Regarding the results presented in Table 1, we observe first that classification based solely on bias field corrected pre-contrast, arterial, and portal venous phase intensities (row 1 of Table 1) provides a far inferior result to the classification computed using higher order features, for example multi-scale vessel filters and Haralick textural features. Furthermore, we observe a performance improvement by virtue of integrating structural and rotationally-invariant context feature representations; for the viable tumor tissue and necrosis tissue classes, the classification was significantly better (parametric paired two-tailed t-test, \(p<0.05\)) compared to using multi-scale shape and appearance features alone. We conclude that although both shell histogram and spherical harmonic context features add significant value following integration with structured context features, neither significantly outperformed the other in this problem. However, given a different problem setting and data, one might potentially outperform the other, and this deserves empirical evaluation with further data.

Table 1. Dice similarity coefficient evaluation of classification results.

Regarding the overall performance, we note that the inter-reader variability for the Dice similarity coefficient for segmenting whole HCC lesions is reported as 0.7 [5]. In the context of this paper, we are assessing the accuracy of a much more difficult task, which is the segmentation of viable and necrotic tumor tissue segmentations, which could reasonably have a yet higher inter-reader variability. The inter-reader variability could be regarded as an upper-bound on how well an automated method could perform, and from this perspective, the results indicate the method is effective in the setting of the given problem. The MICCAI Multimodal Brain Tumor Image Segmentation Benchmark (BRATS - [3]) presents results related to the multi-class classification of brain tissue in patients with gliomas - they report slightly higher Dice similarity coefficient scores for the segmentations corresponding to the top performing methods, but we emphasize that we are considering different tissue classes in a different organ, and so the results are not directly comparable. Moreover, we are (to our knowledge) among the first to present multi-class tissue classification from MRI for a relatively large cohort of HCC patients.

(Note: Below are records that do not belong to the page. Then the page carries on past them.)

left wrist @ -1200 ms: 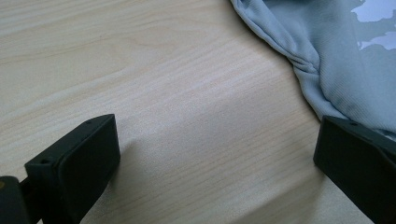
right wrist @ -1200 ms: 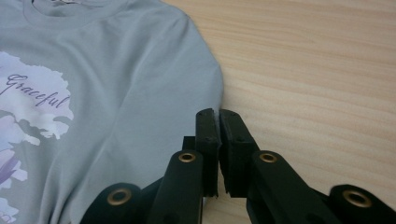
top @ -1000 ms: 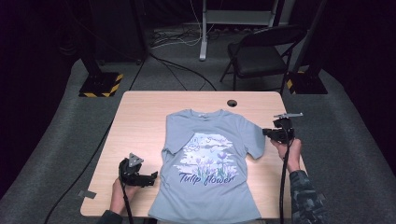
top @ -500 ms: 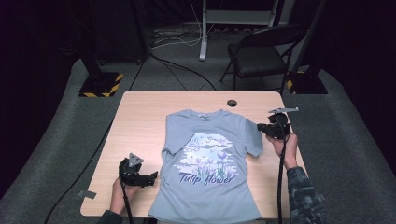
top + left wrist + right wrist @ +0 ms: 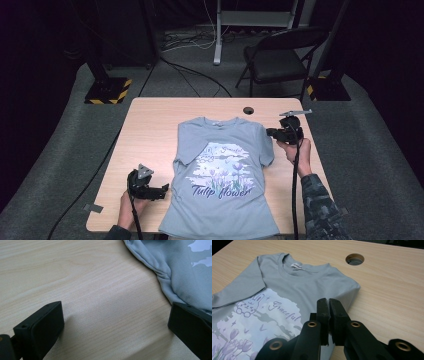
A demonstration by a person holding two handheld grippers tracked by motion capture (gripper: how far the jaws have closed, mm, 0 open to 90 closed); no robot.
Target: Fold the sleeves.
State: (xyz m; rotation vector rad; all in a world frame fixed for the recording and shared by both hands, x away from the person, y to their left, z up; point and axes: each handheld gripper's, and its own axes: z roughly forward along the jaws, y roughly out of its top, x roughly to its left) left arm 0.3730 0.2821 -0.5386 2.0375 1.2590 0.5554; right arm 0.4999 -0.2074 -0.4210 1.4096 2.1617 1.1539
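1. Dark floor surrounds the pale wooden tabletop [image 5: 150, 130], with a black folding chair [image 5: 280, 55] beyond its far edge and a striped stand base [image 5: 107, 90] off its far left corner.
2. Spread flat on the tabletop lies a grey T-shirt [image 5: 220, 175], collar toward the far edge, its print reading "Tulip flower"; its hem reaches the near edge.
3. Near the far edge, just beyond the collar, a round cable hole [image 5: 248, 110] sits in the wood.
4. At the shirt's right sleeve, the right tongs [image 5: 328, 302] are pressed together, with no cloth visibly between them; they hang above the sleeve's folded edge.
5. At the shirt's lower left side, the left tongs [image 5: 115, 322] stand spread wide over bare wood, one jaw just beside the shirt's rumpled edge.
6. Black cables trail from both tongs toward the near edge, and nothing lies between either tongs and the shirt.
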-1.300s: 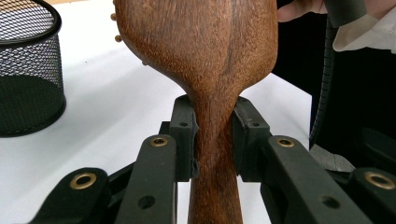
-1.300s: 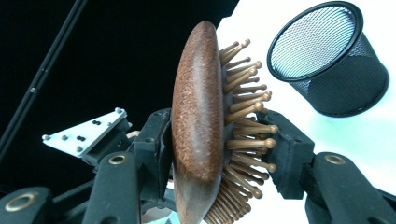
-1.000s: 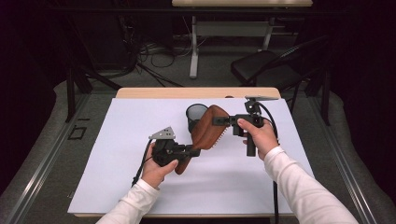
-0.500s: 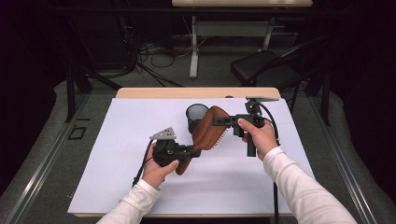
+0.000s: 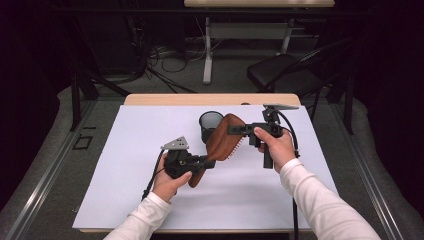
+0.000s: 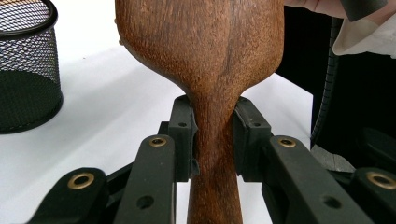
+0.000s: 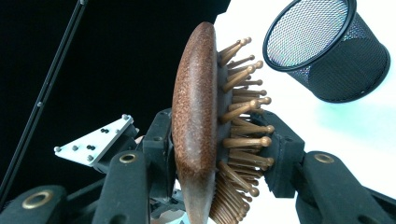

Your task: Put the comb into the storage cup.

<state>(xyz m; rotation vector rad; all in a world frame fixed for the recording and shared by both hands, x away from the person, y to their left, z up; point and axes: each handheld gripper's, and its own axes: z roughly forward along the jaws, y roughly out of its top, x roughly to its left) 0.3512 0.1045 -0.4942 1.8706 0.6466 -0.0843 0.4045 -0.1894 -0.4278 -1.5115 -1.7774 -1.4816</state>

4 Conclusion and Future Work

In this work we presented a novel method for addressing a previously unconsidered clinical problem: multi-class tissue classification from multi-parameter MRI in patients with HCC. The method integrated multi-scale shape and appearance features, along with structured and rotationally-invariant label context feature representations in a structured prediction framework. We also introduce a novel method for the rotationally-invariant encoding of context features and demonstrated that it delivered a significant performance improvement upon integration with structured context features, and our study considered full 3D clinical volumes in a substantial patient cohort. Furthermore, the methods we introduce here are independent of the specifics of our implementation, and can be translated to many other problems in the structured prediction setting.